◆ PROBLEM DETAILS
Take the data below and copy exactly the lines starting at the one with "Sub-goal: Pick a" and finishing at the one with "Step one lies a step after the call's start", both included.

[Dataset records]
- - - -

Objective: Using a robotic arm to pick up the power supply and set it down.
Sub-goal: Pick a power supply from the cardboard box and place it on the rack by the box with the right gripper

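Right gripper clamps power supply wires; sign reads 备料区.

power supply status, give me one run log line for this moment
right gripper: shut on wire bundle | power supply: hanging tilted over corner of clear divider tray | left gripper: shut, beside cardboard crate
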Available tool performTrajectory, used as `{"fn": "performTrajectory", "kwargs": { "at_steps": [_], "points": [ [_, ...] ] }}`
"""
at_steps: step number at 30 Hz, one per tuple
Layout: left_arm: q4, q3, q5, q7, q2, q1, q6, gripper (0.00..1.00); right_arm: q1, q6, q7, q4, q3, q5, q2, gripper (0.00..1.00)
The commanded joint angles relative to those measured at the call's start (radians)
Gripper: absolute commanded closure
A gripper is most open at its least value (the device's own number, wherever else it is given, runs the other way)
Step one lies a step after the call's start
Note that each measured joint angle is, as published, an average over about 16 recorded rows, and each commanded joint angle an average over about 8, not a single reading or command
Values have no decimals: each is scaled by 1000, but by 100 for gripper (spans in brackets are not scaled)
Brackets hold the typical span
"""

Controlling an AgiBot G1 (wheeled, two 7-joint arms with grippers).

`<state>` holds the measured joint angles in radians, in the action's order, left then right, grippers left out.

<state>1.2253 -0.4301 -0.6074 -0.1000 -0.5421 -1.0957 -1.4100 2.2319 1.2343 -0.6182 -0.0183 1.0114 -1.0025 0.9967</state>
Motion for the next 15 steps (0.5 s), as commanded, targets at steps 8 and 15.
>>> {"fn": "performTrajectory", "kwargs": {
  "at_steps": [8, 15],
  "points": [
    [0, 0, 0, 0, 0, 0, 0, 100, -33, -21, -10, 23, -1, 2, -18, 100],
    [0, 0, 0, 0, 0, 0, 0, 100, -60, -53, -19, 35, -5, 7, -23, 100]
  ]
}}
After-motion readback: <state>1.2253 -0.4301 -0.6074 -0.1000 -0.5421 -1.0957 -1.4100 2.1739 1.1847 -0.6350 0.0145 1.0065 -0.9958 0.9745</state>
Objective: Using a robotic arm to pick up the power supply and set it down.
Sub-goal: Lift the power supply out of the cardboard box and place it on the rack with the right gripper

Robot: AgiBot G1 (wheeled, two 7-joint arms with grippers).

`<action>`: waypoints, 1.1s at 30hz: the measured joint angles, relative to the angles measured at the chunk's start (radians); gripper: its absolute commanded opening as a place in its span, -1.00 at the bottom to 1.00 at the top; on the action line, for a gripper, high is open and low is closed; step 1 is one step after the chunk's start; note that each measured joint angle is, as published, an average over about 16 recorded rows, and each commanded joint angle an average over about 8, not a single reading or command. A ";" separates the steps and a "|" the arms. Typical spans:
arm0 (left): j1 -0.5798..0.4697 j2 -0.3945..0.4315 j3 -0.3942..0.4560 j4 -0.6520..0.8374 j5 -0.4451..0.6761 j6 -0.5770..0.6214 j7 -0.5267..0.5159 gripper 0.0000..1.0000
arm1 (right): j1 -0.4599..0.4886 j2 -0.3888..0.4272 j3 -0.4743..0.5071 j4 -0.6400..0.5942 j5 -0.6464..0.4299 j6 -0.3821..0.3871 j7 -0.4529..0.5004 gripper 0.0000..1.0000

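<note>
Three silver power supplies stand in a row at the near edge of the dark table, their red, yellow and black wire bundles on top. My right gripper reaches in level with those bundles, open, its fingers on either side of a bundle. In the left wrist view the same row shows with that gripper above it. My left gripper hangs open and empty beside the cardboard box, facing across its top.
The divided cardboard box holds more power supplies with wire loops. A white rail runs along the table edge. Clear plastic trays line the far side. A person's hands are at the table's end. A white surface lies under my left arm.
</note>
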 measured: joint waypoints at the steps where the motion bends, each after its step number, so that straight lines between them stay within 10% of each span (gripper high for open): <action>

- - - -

◆ WRITTEN SOLUTION
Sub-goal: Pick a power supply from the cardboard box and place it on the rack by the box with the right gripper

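Right gripper clamps power supply wires; sign reads 备料区.

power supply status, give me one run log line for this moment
right gripper: shut on wire bundle | power supply: hanging tilted over corner of clear divider tray | left gripper: shut, beside cardboard crate
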Available tool performTrajectory, used as `{"fn": "performTrajectory", "kwargs": { "at_steps": [_], "points": [ [_, ...] ] }}`
"""
at_steps: step number at 30 Hz, one per tuple
Layout: left_arm: q4, q3, q5, q7, q2, q1, q6, gripper (0.00..1.00); right_arm: q1, q6, q7, q4, q3, q5, q2, gripper (0.00..1.00)
The commanded joint angles relative to those measured at the call's start (radians)
Gripper: absolute commanded closure
A gripper is most open at its least value (the device's own number, wherever else it is given, runs the other way)
Step one lies a step after the call's start

The output is finished, and nothing else is needed.